Action item:
Filter out every line below that lacks "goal", and copy the rest.

Materials provided:
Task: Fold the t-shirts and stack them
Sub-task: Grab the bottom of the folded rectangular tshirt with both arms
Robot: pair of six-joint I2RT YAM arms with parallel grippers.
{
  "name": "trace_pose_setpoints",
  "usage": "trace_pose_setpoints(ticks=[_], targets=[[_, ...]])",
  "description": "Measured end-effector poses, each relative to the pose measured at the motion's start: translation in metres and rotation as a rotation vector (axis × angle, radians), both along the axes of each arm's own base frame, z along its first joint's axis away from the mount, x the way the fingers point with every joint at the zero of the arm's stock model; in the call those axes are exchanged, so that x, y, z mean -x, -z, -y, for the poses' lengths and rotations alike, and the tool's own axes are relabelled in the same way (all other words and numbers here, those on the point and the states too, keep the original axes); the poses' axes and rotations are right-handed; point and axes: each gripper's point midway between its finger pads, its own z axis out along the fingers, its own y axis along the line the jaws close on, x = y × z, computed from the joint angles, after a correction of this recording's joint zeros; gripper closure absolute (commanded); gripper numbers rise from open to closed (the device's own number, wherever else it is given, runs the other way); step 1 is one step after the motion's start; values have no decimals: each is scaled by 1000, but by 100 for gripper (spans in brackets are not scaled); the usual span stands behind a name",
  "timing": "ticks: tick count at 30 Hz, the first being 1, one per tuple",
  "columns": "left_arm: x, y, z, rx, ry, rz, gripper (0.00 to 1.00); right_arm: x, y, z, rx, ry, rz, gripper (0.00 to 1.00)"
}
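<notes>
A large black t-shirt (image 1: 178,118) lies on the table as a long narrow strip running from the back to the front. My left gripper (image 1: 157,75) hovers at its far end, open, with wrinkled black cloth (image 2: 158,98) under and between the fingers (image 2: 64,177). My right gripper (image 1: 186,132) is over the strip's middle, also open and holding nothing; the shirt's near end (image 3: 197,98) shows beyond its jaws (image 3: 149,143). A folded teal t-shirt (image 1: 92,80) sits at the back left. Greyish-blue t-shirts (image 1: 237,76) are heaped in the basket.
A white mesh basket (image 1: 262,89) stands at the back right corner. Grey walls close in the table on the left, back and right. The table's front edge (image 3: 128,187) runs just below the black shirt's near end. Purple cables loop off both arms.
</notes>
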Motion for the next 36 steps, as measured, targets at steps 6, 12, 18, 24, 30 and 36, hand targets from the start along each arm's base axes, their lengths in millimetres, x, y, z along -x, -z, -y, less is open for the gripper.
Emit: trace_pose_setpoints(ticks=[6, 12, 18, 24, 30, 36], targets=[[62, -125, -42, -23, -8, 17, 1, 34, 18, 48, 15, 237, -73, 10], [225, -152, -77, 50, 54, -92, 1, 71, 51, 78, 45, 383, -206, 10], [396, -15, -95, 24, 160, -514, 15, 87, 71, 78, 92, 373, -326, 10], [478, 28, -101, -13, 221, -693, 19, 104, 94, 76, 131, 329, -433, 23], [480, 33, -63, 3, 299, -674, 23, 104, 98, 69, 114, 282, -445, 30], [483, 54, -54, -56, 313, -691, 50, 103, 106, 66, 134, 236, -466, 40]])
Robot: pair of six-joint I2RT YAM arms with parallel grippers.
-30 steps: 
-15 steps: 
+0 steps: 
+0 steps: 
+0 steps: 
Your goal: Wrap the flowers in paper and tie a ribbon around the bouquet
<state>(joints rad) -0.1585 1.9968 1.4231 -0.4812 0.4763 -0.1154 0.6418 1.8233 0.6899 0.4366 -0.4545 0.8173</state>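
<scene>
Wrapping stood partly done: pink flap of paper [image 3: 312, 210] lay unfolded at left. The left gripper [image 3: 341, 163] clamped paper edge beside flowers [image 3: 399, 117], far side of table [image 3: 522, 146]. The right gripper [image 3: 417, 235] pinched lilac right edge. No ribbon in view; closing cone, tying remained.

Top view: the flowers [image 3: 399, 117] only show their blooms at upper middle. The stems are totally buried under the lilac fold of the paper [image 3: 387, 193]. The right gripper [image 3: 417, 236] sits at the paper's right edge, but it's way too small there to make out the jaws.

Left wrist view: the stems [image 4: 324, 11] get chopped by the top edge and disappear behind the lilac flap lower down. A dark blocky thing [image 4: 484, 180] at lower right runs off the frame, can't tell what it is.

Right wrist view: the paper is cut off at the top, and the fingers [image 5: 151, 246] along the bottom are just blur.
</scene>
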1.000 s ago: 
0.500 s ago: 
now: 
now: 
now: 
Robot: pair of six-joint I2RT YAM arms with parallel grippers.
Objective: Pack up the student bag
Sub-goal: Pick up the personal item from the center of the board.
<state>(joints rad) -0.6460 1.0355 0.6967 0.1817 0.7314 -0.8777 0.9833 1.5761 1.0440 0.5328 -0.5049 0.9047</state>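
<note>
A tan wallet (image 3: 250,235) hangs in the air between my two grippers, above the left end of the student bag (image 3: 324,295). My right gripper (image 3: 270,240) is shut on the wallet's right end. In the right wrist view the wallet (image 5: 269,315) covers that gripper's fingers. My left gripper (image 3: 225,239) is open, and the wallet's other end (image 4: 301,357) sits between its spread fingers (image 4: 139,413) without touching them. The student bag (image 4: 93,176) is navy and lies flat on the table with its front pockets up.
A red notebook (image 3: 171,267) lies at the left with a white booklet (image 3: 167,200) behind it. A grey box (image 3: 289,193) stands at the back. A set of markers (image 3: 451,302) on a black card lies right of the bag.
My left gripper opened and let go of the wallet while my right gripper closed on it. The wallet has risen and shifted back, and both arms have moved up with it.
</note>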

Response to this task:
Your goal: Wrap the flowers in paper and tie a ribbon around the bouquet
Sub-goal: Pick up the personal item from the center of the board.

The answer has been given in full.